Structure and properties
Isavuconazonium sulfate (C35H35F2N8O5S+ – HSO4– Mr = 814.8 g/mol) is a prodrug of isavuconazole, an azole antifungal. It exists as an amorphous, white to yellow-white powder. Isavuconazonium sulfate is rapidly hydrolyzed in the body by esterases to the active ingredient. Isavuconazole is a triazole derivative.
Effects
Isavuconazole (ATC J02AC05) has antifungal (fungicidal) properties. The effects are due to inhibition of the synthesis of ergosterol, an important component of the fungal cell membrane. Isavuconazonium sulfate inhibits the enzyme lanosterol 14α-demethylase, which converts lanosterol to ergosterol. This leads to accumulation of methylated sterol precursors and depletion of ergosterol, which disrupts membrane structure and function.
Indications
- Invasive aspergillosis
- Invasive mucormycosis (mucormycosis in patients in whom treatment with amphotericin B is not indicated).
Dosage
According to the professional information. The drug is administered as an intravenous infusion. The capsules are taken perorally.
Contraindications
- Hypersensitivity
- Combination with strong CYP3A4 inhibitors (e.g., ketoconazole, ritonavir) or strong CYP3A4 inducers (e.g., rifamycins, barbiturates)

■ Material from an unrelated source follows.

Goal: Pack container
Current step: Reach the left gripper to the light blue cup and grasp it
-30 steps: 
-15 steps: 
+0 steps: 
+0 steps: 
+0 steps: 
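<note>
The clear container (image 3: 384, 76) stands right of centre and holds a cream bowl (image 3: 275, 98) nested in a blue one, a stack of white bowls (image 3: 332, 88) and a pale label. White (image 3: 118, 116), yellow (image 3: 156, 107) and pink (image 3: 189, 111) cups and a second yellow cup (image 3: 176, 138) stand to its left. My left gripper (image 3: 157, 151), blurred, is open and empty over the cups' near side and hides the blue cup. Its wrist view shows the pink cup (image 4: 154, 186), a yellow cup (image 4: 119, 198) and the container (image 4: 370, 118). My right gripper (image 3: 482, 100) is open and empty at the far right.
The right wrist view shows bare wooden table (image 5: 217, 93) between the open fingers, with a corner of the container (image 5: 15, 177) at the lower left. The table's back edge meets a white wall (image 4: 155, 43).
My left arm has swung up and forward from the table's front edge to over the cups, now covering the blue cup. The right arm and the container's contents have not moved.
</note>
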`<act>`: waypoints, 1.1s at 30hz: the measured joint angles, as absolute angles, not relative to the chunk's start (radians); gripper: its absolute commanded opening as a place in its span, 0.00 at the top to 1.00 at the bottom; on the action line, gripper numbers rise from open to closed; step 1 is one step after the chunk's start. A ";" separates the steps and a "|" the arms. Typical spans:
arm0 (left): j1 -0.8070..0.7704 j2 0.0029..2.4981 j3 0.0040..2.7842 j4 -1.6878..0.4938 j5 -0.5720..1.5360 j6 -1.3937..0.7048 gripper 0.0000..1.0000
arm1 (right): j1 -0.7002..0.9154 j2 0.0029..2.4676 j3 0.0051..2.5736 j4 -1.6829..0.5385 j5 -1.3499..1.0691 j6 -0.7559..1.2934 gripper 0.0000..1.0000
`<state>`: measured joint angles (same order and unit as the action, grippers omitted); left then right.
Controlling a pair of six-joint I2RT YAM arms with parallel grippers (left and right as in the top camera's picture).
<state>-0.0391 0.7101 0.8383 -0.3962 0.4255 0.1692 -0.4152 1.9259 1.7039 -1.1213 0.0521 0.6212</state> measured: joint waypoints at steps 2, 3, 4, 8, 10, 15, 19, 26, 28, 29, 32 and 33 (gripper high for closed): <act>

- Familial short-QT syndrome.
For complete precautions, see the drug label.
Interactions
The active ingredient, isavuconazole, is a substrate of CYP3A4/5, and CYP inhibitors and inducers may cause interactions. Isavuconazole is additionally also a moderate inhibitor of CYP3A, a weak inhibitor of P-glycoprotein, and of OCT2.
Adverse effects
The most common potential adverse effects include altered liver enzymes, nausea, vomiting, dyspnea, abdominal pain, diarrhea, injection site reactions, headache, hypokalemia, and a skin rash. These data are for intravenous therapy.